------ Given information ------

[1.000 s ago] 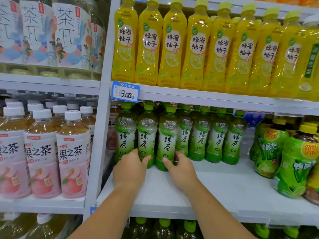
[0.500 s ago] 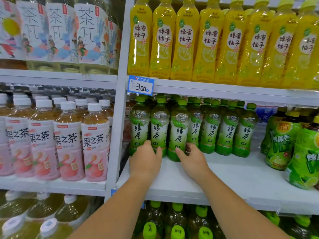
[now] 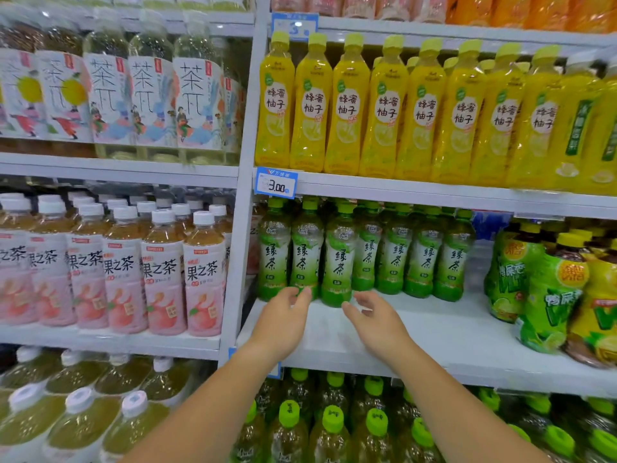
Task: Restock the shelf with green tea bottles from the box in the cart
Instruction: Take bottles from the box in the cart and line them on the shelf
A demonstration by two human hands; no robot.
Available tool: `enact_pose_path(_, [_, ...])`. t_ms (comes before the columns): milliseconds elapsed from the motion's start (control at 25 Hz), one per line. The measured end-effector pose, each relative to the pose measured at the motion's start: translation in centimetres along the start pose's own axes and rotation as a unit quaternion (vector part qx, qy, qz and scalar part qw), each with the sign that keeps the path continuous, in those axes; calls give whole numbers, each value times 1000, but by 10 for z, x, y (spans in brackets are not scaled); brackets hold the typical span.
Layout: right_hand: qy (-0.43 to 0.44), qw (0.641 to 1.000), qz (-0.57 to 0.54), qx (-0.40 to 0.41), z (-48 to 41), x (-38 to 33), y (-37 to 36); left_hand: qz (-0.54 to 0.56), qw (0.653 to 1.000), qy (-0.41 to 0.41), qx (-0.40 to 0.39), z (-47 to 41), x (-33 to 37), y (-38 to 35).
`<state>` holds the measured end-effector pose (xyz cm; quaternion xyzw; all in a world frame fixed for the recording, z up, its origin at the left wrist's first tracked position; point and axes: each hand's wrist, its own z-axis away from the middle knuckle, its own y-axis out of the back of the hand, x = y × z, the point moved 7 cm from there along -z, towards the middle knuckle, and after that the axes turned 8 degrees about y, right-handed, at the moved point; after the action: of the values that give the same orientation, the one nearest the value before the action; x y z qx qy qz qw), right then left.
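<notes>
White shelf point(image 3: 434, 345): green tea bottles point(image 3: 337, 262) stand upright in a row at back-left, just beyond both hands. The left hand point(image 3: 283, 325) is nearer, fingertips at the bases, touch unclear. The right hand point(image 3: 377, 325) is just short. Fingers loosely spread, holding nothing.

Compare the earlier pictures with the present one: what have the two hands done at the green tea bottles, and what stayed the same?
The left hand and right hand, earlier against the bases of the front green tea bottles, have loosened their grip and drawn back slightly over the shelf, fingers relaxed, holding nothing. The bottles stayed upright in their row.
</notes>
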<state>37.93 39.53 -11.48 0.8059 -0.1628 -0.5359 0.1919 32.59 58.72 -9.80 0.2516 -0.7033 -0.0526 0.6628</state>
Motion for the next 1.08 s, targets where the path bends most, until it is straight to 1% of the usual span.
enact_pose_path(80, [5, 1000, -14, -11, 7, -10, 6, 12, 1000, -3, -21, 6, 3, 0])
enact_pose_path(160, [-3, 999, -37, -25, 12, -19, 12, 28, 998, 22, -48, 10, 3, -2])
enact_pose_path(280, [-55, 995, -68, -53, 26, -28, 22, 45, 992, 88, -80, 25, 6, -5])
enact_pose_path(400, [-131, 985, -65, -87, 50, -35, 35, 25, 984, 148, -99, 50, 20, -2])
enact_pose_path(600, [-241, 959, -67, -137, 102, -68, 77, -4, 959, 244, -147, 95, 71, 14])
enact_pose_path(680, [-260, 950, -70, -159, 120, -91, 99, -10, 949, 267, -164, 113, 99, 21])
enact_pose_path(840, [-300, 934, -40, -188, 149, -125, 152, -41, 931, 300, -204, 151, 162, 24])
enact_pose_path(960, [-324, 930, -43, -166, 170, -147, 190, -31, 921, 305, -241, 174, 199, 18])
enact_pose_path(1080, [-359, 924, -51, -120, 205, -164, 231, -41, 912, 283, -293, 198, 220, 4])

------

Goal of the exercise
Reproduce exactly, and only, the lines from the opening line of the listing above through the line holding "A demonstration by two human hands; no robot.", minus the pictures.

Response area
[1.000 s ago] 
[0.500 s ago] 
[now] 
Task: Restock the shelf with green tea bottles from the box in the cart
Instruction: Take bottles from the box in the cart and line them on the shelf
A demonstration by two human hands; no robot.

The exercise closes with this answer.